_WORK INSTRUCTIONS_
Each line below is to be written out in full, exactly as shown.
= Beginning of Section =
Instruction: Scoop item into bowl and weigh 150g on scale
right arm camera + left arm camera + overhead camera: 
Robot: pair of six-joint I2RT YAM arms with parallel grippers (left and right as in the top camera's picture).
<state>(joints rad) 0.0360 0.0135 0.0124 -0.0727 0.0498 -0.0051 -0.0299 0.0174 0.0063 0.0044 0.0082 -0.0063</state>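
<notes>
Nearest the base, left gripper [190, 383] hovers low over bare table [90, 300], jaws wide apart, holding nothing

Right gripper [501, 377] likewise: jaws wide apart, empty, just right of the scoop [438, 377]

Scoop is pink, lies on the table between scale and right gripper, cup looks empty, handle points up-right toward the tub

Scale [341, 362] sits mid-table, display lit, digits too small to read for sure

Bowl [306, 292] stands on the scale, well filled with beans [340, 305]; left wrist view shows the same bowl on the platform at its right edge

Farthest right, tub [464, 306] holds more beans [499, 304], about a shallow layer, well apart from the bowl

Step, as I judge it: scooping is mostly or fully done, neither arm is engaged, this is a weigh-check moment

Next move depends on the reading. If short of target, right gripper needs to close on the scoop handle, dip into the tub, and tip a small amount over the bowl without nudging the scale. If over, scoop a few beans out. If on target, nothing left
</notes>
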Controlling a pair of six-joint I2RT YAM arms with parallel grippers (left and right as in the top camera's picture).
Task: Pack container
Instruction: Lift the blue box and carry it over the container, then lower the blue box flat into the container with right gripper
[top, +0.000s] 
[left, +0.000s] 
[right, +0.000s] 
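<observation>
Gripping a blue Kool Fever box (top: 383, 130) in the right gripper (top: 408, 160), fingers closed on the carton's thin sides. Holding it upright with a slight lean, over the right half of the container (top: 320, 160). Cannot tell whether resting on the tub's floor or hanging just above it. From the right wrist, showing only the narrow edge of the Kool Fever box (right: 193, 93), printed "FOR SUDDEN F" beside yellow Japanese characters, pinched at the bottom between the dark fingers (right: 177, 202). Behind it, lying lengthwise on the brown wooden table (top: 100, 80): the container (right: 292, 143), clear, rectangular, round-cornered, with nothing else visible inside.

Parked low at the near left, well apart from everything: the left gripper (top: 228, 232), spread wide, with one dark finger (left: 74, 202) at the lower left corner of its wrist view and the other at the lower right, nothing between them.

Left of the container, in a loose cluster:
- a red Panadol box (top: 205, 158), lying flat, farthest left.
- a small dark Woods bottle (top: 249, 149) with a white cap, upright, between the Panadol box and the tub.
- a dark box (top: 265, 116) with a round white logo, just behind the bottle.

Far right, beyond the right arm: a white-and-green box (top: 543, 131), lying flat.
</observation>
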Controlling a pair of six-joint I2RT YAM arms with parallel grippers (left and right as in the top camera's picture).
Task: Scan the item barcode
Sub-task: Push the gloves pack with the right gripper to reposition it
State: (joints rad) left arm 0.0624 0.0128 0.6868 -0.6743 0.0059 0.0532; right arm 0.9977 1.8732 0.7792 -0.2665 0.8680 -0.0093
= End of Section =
_EXERCISE SOLUTION_
Instruction: Scoop item into bowl and weigh 150g on scale
right arm camera + left arm camera + overhead camera: 
Robot: pair of six-joint I2RT YAM arms with parallel grippers (left and right as in the top camera's picture).
<state>(joints rad) 0.0360 0.0135 0.0124 -0.0727 0.0498 -0.0051 -0.0299 0.0174 0.0063 0.0044 0.0082 -0.0063</state>
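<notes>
Nearest the base, left gripper [190, 383] hovers low over bare table [90, 300], jaws wide apart, holding nothing

Right gripper [501, 377] likewise: jaws wide apart, empty, just right of the scoop [438, 377]

Scoop is pink, lies on the table between scale and right gripper, cup looks empty, handle points up-right toward the tub

Scale [341, 362] sits mid-table, display lit, digits too small to read for sure

Bowl [306, 292] stands on the scale, well filled with beans [340, 305]; left wrist view shows the same bowl on the platform at its right edge

Farthest right, tub [464, 306] holds more beans [499, 304], about a shallow layer, well apart from the bowl

Step, as I judge it: scooping is mostly or fully done, neither arm is engaged, this is a weigh-check moment

Next move depends on the reading. If short of target, right gripper needs to close on the scoop handle, dip into the tub, and tip a small amount over the bowl without nudging the scale. If over, scoop a few beans out. If on target, nothing left
</notes>
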Controlling a pair of six-joint I2RT YAM arms with parallel grippers (left and right as in the top camera's picture).
Task: Pack container
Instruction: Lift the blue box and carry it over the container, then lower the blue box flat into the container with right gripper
[top, +0.000s] 
[left, +0.000s] 
[right, +0.000s] 
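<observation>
Gripping a blue Kool Fever box (top: 383, 130) in the right gripper (top: 408, 160), fingers closed on the carton's thin sides. Holding it upright with a slight lean, over the right half of the container (top: 320, 160). Cannot tell whether resting on the tub's floor or hanging just above it. From the right wrist, showing only the narrow edge of the Kool Fever box (right: 193, 93), printed "FOR SUDDEN F" beside yellow Japanese characters, pinched at the bottom between the dark fingers (right: 177, 202). Behind it, lying lengthwise on the brown wooden table (top: 100, 80): the container (right: 292, 143), clear, rectangular, round-cornered, with nothing else visible inside.

Parked low at the near left, well apart from everything: the left gripper (top: 228, 232), spread wide, with one dark finger (left: 74, 202) at the lower left corner of its wrist view and the other at the lower right, nothing between them.

Left of the container, in a loose cluster:
- a red Panadol box (top: 205, 158), lying flat, farthest left.
- a small dark Woods bottle (top: 249, 149) with a white cap, upright, between the Panadol box and the tub.
- a dark box (top: 265, 116) with a round white logo, just behind the bottle.

Far right, beyond the right arm: a white-and-green box (top: 543, 131), lying flat.
</observation>
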Controlling a pair of six-joint I2RT YAM arms with parallel grippers (left and right as in the top camera's picture).
Task: Scan the item barcode
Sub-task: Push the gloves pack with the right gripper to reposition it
State: (joints rad) left arm 0.0624 0.0128 0.6868 -0.6743 0.0059 0.0532; right arm 0.9977 1.8732 0.7792 -0.2665 0.8680 -0.0093

The full answer has been given.